Creating an Image Field

Next let's create a relationship field. Same as before, Click New Field, but this time select One Related Constructs from the list of field types presented. TypedCMS uses the term Constructs to describe things constructed from blueprints, in other words your content.

We'll call this field ‘Parent Page’ and in the set the Blueprint field to associate our ‘Page’ blueprint. We can now select a Title field and an Image field. We'll set these to ‘Title’ and ‘Hero’ respectively. The content of these fields will be shown when associating a parent page - we'll see an example of this later.

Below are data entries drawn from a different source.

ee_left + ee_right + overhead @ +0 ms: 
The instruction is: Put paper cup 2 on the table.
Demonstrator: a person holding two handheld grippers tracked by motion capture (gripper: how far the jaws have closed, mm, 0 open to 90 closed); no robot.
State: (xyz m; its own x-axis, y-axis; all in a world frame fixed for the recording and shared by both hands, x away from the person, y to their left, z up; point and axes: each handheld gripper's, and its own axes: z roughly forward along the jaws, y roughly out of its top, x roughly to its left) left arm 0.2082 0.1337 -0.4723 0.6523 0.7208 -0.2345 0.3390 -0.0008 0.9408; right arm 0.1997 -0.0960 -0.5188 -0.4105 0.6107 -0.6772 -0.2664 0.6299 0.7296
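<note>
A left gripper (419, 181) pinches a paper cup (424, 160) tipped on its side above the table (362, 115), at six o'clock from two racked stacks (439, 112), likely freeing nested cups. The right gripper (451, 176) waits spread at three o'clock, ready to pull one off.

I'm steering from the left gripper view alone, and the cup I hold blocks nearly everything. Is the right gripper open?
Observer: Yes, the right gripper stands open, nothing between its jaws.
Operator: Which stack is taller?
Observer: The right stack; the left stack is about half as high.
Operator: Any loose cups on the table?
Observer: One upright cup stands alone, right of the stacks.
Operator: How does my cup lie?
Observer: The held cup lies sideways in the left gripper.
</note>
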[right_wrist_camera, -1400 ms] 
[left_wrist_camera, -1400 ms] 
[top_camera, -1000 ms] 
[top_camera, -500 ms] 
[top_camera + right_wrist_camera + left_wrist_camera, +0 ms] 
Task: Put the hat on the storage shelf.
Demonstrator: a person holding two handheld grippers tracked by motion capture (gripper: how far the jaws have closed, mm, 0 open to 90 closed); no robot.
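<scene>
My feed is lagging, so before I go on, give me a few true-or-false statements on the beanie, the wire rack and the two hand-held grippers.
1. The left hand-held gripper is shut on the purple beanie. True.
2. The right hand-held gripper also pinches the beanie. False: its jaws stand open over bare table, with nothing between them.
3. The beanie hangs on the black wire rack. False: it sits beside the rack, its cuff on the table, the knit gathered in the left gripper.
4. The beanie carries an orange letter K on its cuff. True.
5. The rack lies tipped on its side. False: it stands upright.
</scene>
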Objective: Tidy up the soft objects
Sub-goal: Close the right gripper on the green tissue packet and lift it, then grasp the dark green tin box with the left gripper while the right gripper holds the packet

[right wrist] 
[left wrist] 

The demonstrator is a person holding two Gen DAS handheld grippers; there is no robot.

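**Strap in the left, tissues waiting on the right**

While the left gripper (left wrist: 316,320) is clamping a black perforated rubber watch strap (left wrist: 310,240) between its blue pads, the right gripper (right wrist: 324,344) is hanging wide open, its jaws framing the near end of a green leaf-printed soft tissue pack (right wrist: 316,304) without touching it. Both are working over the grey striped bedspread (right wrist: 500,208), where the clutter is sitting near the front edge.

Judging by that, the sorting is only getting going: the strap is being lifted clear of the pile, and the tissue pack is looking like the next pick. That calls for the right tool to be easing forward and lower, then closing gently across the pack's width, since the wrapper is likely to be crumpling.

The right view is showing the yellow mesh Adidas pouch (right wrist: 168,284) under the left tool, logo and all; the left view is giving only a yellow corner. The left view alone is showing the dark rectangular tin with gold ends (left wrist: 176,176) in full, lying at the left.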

Click Create One Related Construct Field to finish.

Create a Relational Field

At this point you may want to rearrange your fields into your desired order.

Rearranged Fields

Create a Page

Now that we have a blueprint, we can create our first page. In the project sidebar, Click New Content and you now have a New Page option - click it!

New Content Menu

We'll call this new page ‘About Us’ and throw in some content. Once you're done click Create Page.

Creating an About Us Page

A Collection of Pages

Having saved the page you will be returned to a list containing only your new ‘About Us’ page. This is your Default Collection for the ‘Page’ blueprint; it was created automatically for you. 

Default Collection

It's a bit bland though, so let's make it a bit fancier. In the project sidebar, head to ArchitectureCollections and click the pencil next to your ‘Pages’ collection. As you can see, from here you can add columns and customise sorting and filtering options. 

Let's add some more columns! From the Columns drop-down we'll add our ‘Hero’ and ‘Parent Page’ fields. Finally click Update Collection to save these changes.

Updating a Collection

To return to your ‘Pages’ collection, from the project sidebar navigate through CollectionsPages. You'll now be presented with a much nicer list of pages.

Fancy Pages Collection

Form a Relationship

That's pretty much the basics of pages, but, before we finish up, let's create a relational page. Same a before, click New Page to get started. We'll call this page ‘Our Team’, add some content and set the Parent Page to ‘About Us’. Click Create Page.

Creating an Our Team Page
Complete Pages Collection
The final result!

Done! A simple relational pages system. Using these basic building blocks, you are now free to imagine even more awesome blueprints.